A second and third blast overlapped, so close they sounded like one long scream.

The whole building yanked itself sideways, floors giving up the concept of “up” and “down” in favor of “fuck you, you’re falling.

” I was weightless for a half-second, a floating myth with nothing to tether her, and then the ceiling folded in on itself and I rode it down, surfing a wave of cabinets and sparks and the splatter of my own blood.

For a moment, there was only the inside of my eyelids. It was red, and it was everywhere.

I opened my mouth to scream, but there wasn’t enough air left in the world to bother.

The hallway, or what was left of it, passed by in jagged stutters.

The walls were torn open, exposing rooms I’d never seen, people I’d never met, their faces reduced to blurs of shock and panic and then gone, just like that.

Some were screaming. Most were just gone, torn loose from their moorings by the kind of violence you only see in myth or the very first, very last moments of a planet.

I landed on something hard and unyielding, concrete, maybe, or the remains of someone’s life. The impact knocked every thought from my head except one: that this was what it felt like to be erased.

Time came back, a little. Enough for me to know I was upside down, wedged between a collapsed support beam and the remains of the kitchen table.

My legs didn’t work. My left arm was pinned, the glow from my veins leaking out through a lattice of fresh cuts.

The blood was real. The pain was not. Not yet.

I lay there, counting the seconds.

The air was thick with the scent of ozone, burning insulation, and the sharp, coppery aftertaste of city-wide betrayal. I tried to move, but the pressure only got worse. The debris shifted and settled with every aftershock. The world above was gone. The world below was still coming for me.

It wasn’t fair. I’d survived a mythship, outlasted three years of maintenance school and two of dockyard hell, dodged Accord security and every cosmic accident my luck could buy, only to get annihilated in my kitchen by a kill team that didn’t even bother to knock.

There was a phrase for that. I tried to remember it, but the light in my head was fading, and everything sounded like water now.

Another impact, not from above this time, but from somewhere inside.

My chest seized, a pressure building behind my sternum, hot and relentless and ancient in a way that made no sense.

The blue-white glow from my veins ramped up, strobing so hard I thought my skin would burn off.

I flexed my fingers and felt the world flex with them.

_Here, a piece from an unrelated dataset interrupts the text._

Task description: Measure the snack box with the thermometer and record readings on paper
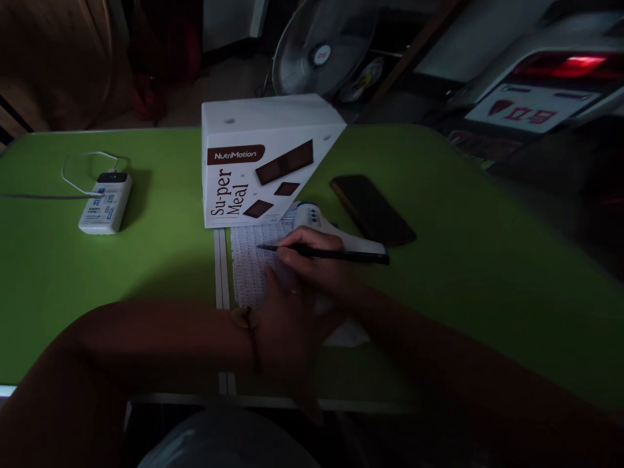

The noise returned, a rising, fractal howl that resolved into a single, perfect note. The kind you get when every possibility collapses into one last, inevitable outcome.

I was falling.

But I wasn’t alone.

The apartment, the city, the planet, everything peeled away in concentric layers, light and sound and memory stripped to the bone.

There was no up, no down, no kitchen, no family, no fear.

Only the taste of static, and the ache behind my eyes, and the feeling that this was, in some fucked up way, exactly what I’d been waiting for.

I reached out, grabbed the possibility of a future, and held on.

The building, or what was left of it, hit the ground a second later.

But I was already gone.

Thread Modulation: Fern Meldin Axis Alignment: Meldin Apartment Ruins

If you’ve never been inside a mythic event, let me explain: time doesn’t just slow.

It fractures, then re-braids itself into a pattern only the most ruined versions of you can interpret.

Mid-fall, I was all the versions at once: the girl screaming, the girl biting her tongue, the girl already bracing for the impact that might never come.

Each one had a theory about what would happen next, but none of them were prepared for the moment it actually arrived.

I was falling, but also not. The blue-white light from my veins was a lighthouse, refracting out through the storm of debris and memory, turning every chunk of concrete into radiant, crystalline geometry.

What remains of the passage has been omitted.